Am 14.03.2021 wählt Rheinland-Pfalz einen neuen Landtag; Der Verein Menschen für Tierrechte–Tierversuchsgegner Rheinland-Pfalz e.V. hat die Wahlprogramme auf ihre Tierschutzvorhaben gesichtet. Es treten 12 Parteien und eine Wählervereinigung an.
Im Folgenden finden Sie eine kurze Zusammenfassung der wichtigsten Aussagen zum Thema Tierschutz, die wir in den Wahlprogrammen der Parteien und Wahlvereinigung gefunden haben (kein Anspruch auf absolute Vollständigkeit).
Besonders hervorzuheben sind sechs Tierschutz-Ankündigungen, die - gegenüber früheren Landtagswahlprogrammen - entweder völlig neue Projekte und/oder konkrete Ziele benennen.
- Einführung einer/eines Landesbeauftragten für Tierschutz (Freie Wähler, Grüne, ÖDP, Tierschutzpartei),
- Einrichtung einer Staatsanwaltschaft für Tierschutz (Freie Wähler)
- Mehr Personal für tierschutzrechtliche Kontrollen (Freie Wähler, ÖDP)
- Förderung der pflanzlichen Ernährung (Freie Wähler, Grüne, SPD, Tierschutzpartei) u.a. durch nachhaltigen Pflanzenanbau für vegetarische/vegane Produkte (SPD) und vegetarische/vegane Zusatzmodule in der Köch*innenausbildung (Grüne)

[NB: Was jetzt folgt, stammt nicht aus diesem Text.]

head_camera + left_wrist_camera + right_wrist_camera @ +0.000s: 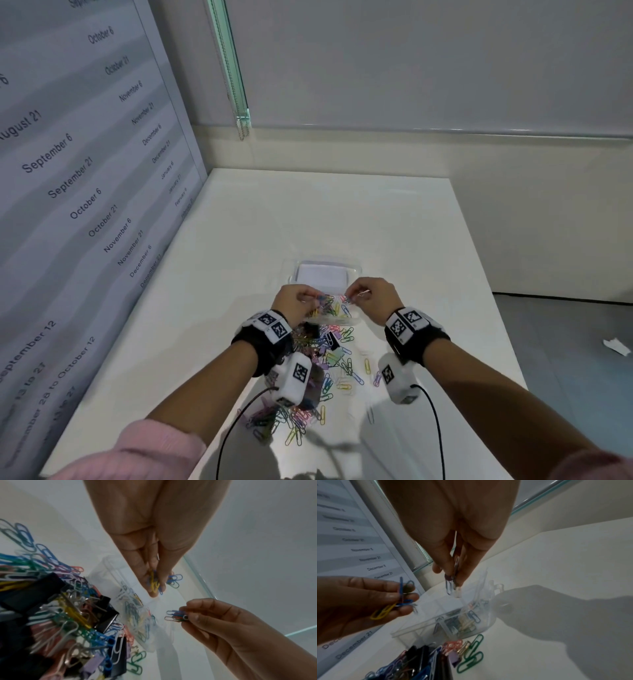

- Masterplan für Alternativen zum Tierversuch (ÖDP)
- Kindgerechte Tierschutzpädagogik im Unterricht (Grüne)
Die Programme im Einzelnen:
SPD: Das Regierungsprogramm sieht vor:
Artgerechte Haltungs- und Transportsysteme für Tiere in der Landwirtschaft sollen verfolgt und zum allgemeinen Standard werden. In der EU soll ein verpflichtendes Tierwohlkennzeichen eingeführt werden, um so faire Marktbedingungen zu schaffen (Seite 84). Der nachhaltige Pflanzenanbau für vegetarische und vegane Produkte ist zu stärken und zum Aushängeschild für Rheinland-Pfalz zu machen. Darin wird eine Chance für die Landwirtschaft und die Ernährungsindustrie gesehen (Seite 90). Alternativen zum Tierversuch sollen gefördert werden. Dem Aussterben von Tierarten (und Pflanzenarten) muss gegengesteuert werden. Für Tierheime und Tierschutzvereine wird ein Unterstützungsprogramm zur Förderung baulicher Maßnahmen und der Tierschutz-Präventionsarbeit eingeführt (Seite 85). Zoos und Tierparks mit Artenschutzprogrammen in Rheinland-Pfalz sollen mehr Unterstützung erhalten. Zuchtvereine und verantwortungsbewusste Züchter, die sich um den Erhalt seltener Rassen kümmern, sollen in ihrem Engagement weiterhin unterstützt werden. In Rheinland-Pfalz soll es keine qualvollen Auftritte von Wildtieren im Zirkus mehr geben. Die (Schalen-)Wildbestände sollen an die Erfordernisse des Waldes durch Bejagung angepasst werden, um das Ökosystem Wald zu stärken (Seite 87).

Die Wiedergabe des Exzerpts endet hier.